Klinsmann and Co. hope they can hold down the fort in Columbus. (Photo: Jonathan Ferrey/Getty Images)

“For the longest time we would play that game – that was sort of a moneymaker for U.S. Soccer – at the Rose Bowl or the Coliseum,” said McBride. “I remember the first time playing against Mexico [in the U.S.], there were 95,000 people and probably 500 American fans. Times have changed. Columbus Crew Stadium was sort of the forbearer for that.”

McBride had his right eye knocked shut in an early aerial collision. But his substitute Josh Wolff scored the 1-0 and set up Earnie Stewart’s 2-0. In 2005, Steve Ralston nodded in a wide-open header at the goal line and DaMarcus Beasley deftly curled in the second. In 2009, a 21-year-old midfielder Michael Bradley scored twice. “Dos a cero!” chanted the U.S. fans, echoing the anthem of these games.

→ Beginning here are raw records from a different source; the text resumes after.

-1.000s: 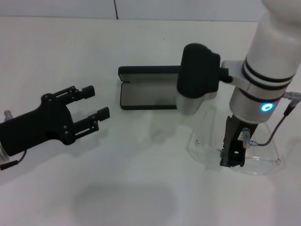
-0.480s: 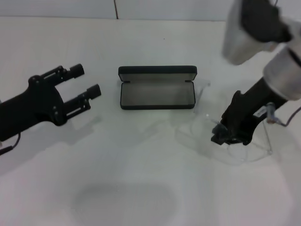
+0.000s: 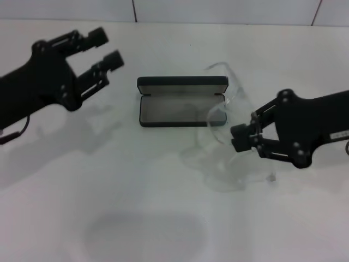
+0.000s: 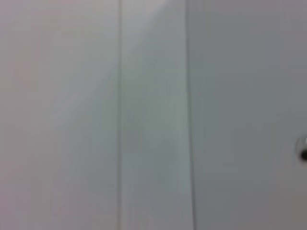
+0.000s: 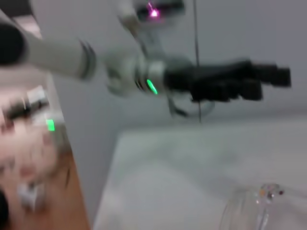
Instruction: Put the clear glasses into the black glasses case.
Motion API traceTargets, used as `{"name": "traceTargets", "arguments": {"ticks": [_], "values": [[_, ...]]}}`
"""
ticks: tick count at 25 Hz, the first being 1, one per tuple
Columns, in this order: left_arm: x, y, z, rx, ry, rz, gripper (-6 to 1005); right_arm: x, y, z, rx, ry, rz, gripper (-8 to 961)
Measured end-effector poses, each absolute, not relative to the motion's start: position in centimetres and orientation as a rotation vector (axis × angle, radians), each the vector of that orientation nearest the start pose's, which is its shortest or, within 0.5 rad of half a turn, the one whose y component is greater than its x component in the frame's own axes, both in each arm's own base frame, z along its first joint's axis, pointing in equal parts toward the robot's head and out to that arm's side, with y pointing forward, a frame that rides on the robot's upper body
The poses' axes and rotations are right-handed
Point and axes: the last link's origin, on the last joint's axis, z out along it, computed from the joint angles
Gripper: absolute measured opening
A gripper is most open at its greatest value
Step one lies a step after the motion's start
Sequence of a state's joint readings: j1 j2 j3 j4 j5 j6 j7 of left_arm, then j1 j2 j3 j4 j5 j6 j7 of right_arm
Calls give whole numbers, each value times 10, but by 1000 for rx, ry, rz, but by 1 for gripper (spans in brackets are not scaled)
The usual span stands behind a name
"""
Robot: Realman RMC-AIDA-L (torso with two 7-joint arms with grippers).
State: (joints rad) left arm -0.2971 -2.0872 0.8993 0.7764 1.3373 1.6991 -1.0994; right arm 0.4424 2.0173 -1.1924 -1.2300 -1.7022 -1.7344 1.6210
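Glasses count one pair, clear glasses (image 3: 223, 117), lifted off the white worktop (image 3: 163, 207) just right of the single black glasses case (image 3: 182, 101), which lies open showing grey lining. Two hands show in the head view: the right hand (image 3: 240, 137) clenched on the glasses, the left hand (image 3: 104, 48) raised well left of the case, fingers spread, gripping nothing. Only the right wrist view shows the left arm's green light; the left wrist view shows blank wall.
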Motion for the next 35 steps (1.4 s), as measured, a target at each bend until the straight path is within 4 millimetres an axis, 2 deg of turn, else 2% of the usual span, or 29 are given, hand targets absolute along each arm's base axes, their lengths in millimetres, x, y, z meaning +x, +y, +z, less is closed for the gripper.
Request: {"name": "traceTargets", "arguments": {"ticks": [3, 5, 9, 13, 21, 35], "values": [[-224, 299, 47, -2389, -96, -1267, 501, 180, 300, 26, -3021, -32, 839, 121], [-211, 302, 40, -2431, -56, -1297, 422, 191, 294, 18, -3012, -84, 905, 120], [-181, 309, 19, -2569, 39, -1318, 235, 201, 284, 4, -2986, -196, 999, 116], [-164, 313, 0, -2662, 80, -1296, 195, 201, 282, -1, -2950, -247, 1062, 116], [-161, 311, -14, -2744, 13, -1280, 125, 201, 280, -7, -2957, -327, 1045, 114], [-181, 303, -29, -2761, -167, -1283, 124, 195, 279, -9, -2950, -404, 1054, 114]]}}
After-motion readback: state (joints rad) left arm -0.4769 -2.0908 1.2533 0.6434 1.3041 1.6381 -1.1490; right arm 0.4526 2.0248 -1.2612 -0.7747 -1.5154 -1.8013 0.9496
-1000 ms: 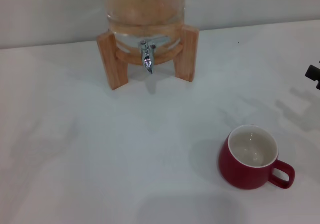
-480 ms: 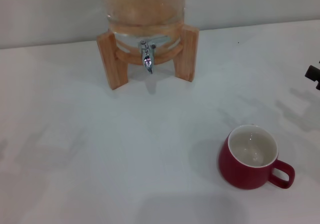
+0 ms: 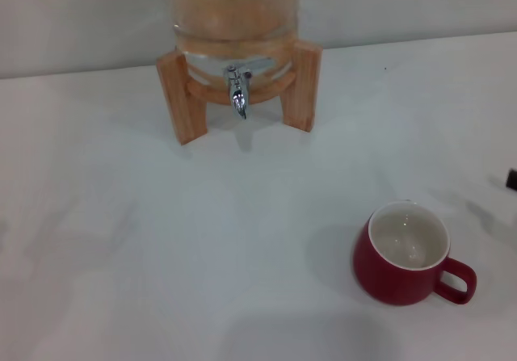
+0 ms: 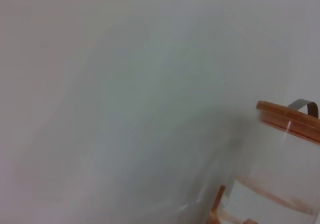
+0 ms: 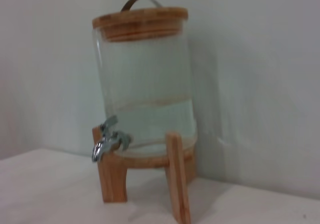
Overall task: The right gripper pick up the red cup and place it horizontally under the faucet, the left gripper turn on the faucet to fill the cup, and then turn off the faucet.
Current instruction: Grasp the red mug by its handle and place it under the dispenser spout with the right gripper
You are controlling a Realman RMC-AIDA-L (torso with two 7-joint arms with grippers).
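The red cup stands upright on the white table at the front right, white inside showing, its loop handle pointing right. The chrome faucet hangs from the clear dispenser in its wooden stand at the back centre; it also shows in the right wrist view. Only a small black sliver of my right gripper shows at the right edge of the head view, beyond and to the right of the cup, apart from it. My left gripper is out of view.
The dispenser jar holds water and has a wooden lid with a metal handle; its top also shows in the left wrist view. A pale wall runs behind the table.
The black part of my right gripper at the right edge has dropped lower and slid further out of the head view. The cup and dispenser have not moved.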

Last year, a rabid crowd pushed the U.S. to a desperately needed 1-0 win over Jamaica in the third qualifying phase on the anniversary of 9/11 here. This time, more than 50,000 entered the lottery for some 24,000 tickets, and the supporters’ section of 9,000 will be the biggest ever.

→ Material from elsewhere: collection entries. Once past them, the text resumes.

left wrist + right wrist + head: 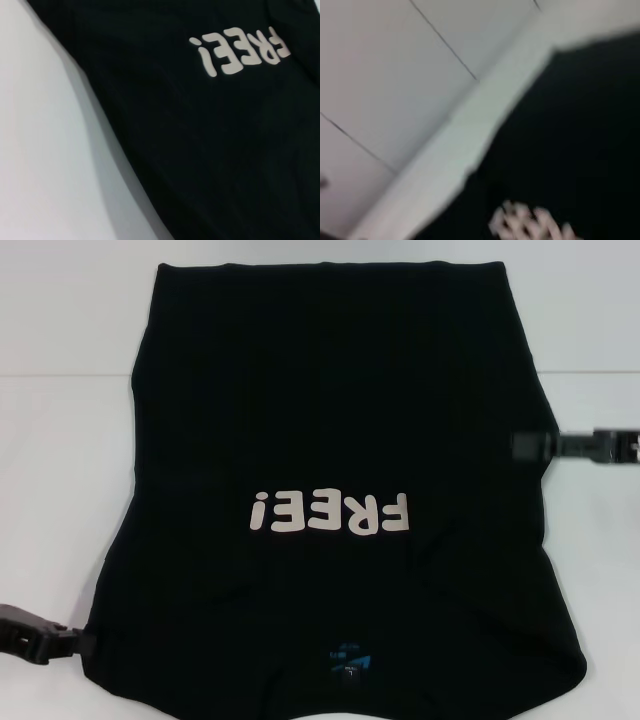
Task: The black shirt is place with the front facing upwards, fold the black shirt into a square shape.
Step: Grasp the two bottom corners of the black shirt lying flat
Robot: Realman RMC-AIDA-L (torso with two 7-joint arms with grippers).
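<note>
Black shirt (340, 420) spread flat, front up, over most of the white table (60, 440); sleeves tucked in, outline roughly a tall block, wider toward the robot; pale "FREE!" lettering (330, 512) upside down from the head view, below the shirt's middle; small blue neck label (348, 662) at the near edge, close to the robot.

Left gripper (78, 642) low at the near left corner of the shirt, touching the cloth's edge; whether its fingers pinch the cloth or stand apart, cannot tell, tips lost against the black fabric.

Right gripper (530, 447) at the shirt's right edge, about halfway up, reaching in from the right; dark tip against the hem; open or closed, cannot tell.

Left wrist view: black cloth (210, 150) filling most of the picture, lettering (240, 50) near one corner, bare table (45, 150) beside the shirt's edge.

Right wrist view: blurred; black cloth (570, 140) against the pale table edge (450, 150), a smear of the lettering (525, 222) barely readable.
</note>
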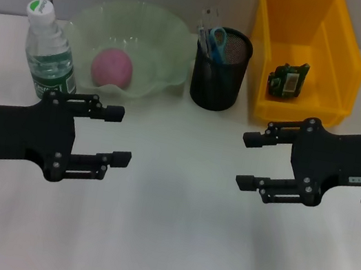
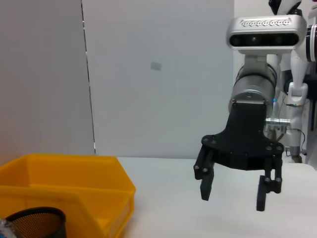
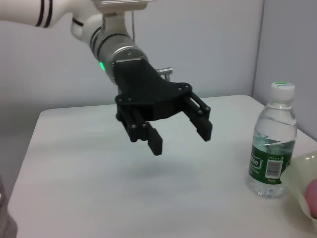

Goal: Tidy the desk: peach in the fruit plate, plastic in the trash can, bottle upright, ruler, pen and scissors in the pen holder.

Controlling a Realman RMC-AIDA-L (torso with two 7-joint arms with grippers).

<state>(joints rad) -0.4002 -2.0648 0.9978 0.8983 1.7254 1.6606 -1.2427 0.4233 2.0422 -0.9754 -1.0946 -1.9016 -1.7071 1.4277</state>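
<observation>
Judging by the layout, tidying appears complete. The peach (image 1: 112,67) lies in the fruit plate (image 1: 157,36) at upper left; it is soft and would be gripped gently around its middle. The light, slippery bottle (image 1: 50,51) stands upright. Left claw (image 1: 114,136) and right claw (image 1: 251,161) hover with fingers apart, empty.

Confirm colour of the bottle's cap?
White with a green top, on the bottle; clearest in the head view.
</observation>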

“Columbus is one of those venues where you have that 12th man,” said captain Clint Dempsey. “It gives you a little bit more wind in your sails and I think it also adds pressure to the other team. They’re not as confident and a little tentative and it plays to our advantage.”

While the country now brims with strong soccer markets and stadiums of the highest grade, the Americans keep returning here. “We have a lot more choices than we did then,” Gulati said. “So part of it is tradition and part of it is psychology – we’ve been successful there. It’s a little bit of superstition.”

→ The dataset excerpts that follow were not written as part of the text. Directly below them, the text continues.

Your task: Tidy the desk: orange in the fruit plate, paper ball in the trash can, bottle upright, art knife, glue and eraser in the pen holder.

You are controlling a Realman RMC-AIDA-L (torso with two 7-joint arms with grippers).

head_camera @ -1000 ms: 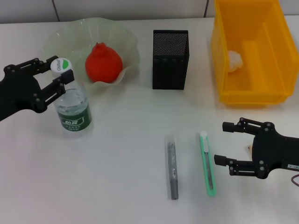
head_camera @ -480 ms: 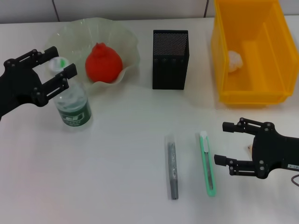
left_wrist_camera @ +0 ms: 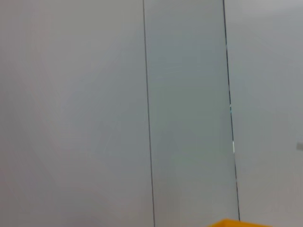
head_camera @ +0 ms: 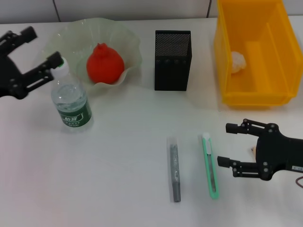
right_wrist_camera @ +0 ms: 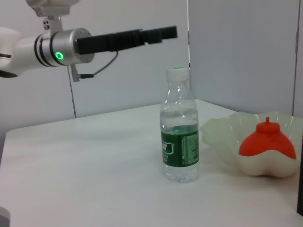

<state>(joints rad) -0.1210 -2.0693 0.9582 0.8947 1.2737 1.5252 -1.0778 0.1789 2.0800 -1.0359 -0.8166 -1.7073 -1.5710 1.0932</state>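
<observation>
Two end effectors are in view, one at each side of the white counter (head_camera: 118,179). The left end effector (head_camera: 34,50) hangs at the far left with its fingers spread apart and nothing between them; in the right wrist view it sits above the bottle's cap height, clear of it. Just beside its lower finger stands the bottle (head_camera: 71,100), upright on the counter: clear plastic, dark green label, white cap. Past the bottle, farther from that end effector, the fruit plate (head_camera: 124,42) is a pale-green translucent bowl with a wavy rim, and the orange (head_camera: 104,63) rests inside it, red-orange with a small knob on top. Next comes the pen holder (head_camera: 172,60), a square black mesh cup standing upright. Nearer the front edge lie a grey stick (head_camera: 174,169), then a green art knife (head_camera: 210,164), side by side and apart, both lengthwise. The right end effector (head_camera: 227,144) hovers just beside the knife with its fingers parted and empty. A beige scrap showing behind its fingers may be the eraser (head_camera: 253,150); it is mostly hidden. Beyond that end effector, at the back right, the yellow trash can (head_camera: 227,56) holds a white paper ball (head_camera: 238,60).
</observation>
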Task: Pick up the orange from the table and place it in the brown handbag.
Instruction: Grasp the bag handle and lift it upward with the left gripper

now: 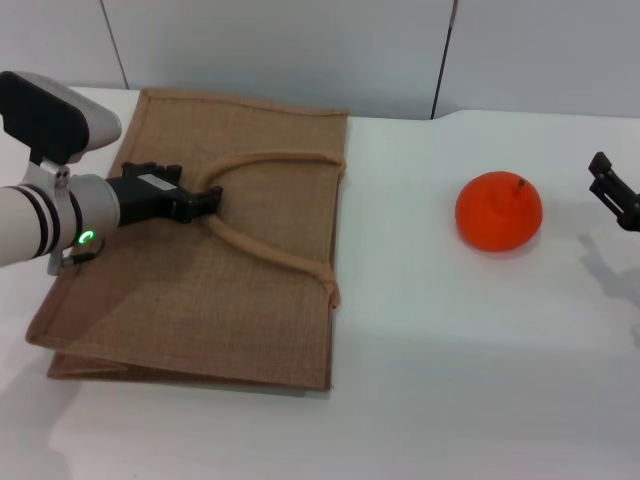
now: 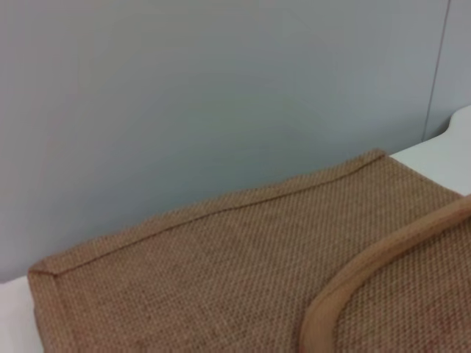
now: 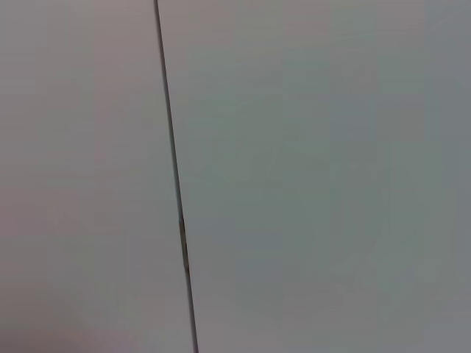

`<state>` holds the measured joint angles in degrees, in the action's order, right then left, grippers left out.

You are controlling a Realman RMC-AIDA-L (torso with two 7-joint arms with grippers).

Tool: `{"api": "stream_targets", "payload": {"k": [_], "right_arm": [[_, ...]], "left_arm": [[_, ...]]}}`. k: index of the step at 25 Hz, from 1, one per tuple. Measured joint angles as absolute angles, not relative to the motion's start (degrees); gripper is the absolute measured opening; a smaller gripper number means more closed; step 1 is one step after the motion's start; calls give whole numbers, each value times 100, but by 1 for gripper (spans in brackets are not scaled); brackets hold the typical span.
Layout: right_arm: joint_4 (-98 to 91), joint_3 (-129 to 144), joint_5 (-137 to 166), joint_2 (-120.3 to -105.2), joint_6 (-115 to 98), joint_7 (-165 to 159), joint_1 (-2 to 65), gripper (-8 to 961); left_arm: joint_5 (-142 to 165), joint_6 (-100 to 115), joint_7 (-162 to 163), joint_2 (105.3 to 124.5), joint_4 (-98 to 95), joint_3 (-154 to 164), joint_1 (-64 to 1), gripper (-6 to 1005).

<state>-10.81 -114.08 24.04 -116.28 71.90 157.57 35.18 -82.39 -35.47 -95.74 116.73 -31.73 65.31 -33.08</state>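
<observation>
The orange point(image 1: 498, 211) sits on the white table point(image 1: 480, 380), right of centre, with its stem nub up. The brown handbag point(image 1: 260, 300) lies flat on the left of the table, with its rope handles point(image 1: 270, 255) lying on top. My left gripper point(image 1: 207, 200) is low over the bag, at the bend of the handle loop. My right gripper point(image 1: 615, 190) is at the right edge of the head view, a short way right of the orange and apart from it. The left wrist view shows the bag's weave point(image 2: 221, 287) and one handle point(image 2: 368, 272).
A grey panelled wall point(image 1: 300, 50) stands behind the table's far edge. The right wrist view shows only the wall and a panel seam point(image 3: 176, 184). Bare tabletop lies between the bag and the orange and along the front.
</observation>
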Motion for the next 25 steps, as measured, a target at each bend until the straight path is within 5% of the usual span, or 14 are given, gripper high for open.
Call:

"We have history here and for soccer in our country, that's not always the case,” said Bradley. “The people here in Columbus, in this part of the United States, love soccer, they love our team, they love supporting the United States, and so when come here, when we step out on to this field, there's an overwhelming feeling of American support. When you play against Mexico, when you play in these kinds of games where so much is on the line, that can help the bar swing our way."

This home-field advantage is much-needed. The USA clinched their berth for the 2006 World Cup in the 2005 game. They can clinch for Brazil 2014 on Tuesday. It will take an American win and for Honduras to draw or beat Panama at home. But with Bradley injured and striker Jozy Altidore, defender/midfielder Geoff Cameron and defender Matt Besler suspended (however unfairly, in the latter’s case) because of the second yellow cards they picked up in qualifying during Friday’s 3-1 loss in Costa Rica, depth will be tested. With three starters and the presumptive replacement for two of them out, and no natural right backs in the squad because of yet more injuries, the U.S. is laden with question marks.

“We’ll find ways to balance it out,” said head coach Jurgen Klinsmann. “I think we have enough quality in this entire group to make things happen tomorrow night. I’m not concerned about tomorrow night in terms of switching things around.”

The Mexicans, for their part, are in the throes of an all-out crisis. They cling to fourth place in the hexagonal round by a point and stand to miss out on direct qualification with a mere eight points from seven games (1-1-5). After the 2-1 loss to Honduras last Friday, just their second at home in World Cup qualifying ever, manager Jose Manuel de aa Torre was dismissed.

But, warns US goalkeeper Tim Howard, that could only serve to galvanize their arch rivals. “Anytime there’s change, particularly from the managerial side, it usually triggers a positive response,” he said. “And Mexico is a heck of a team. They can frighten the life out of you, they’re that talented. Whatever people say they’re going through right now, I don’t buy it. We’ve got a lot to worry about.”

All this – the history, the urgency, the acrimony – proffers another Columbus classic. “Playing Mexico is always special,” Klinsmann said. “We know all about their situation; they know all about our situation. Playing a game like that, high intensity, lots at stake, you can’t ask for more.”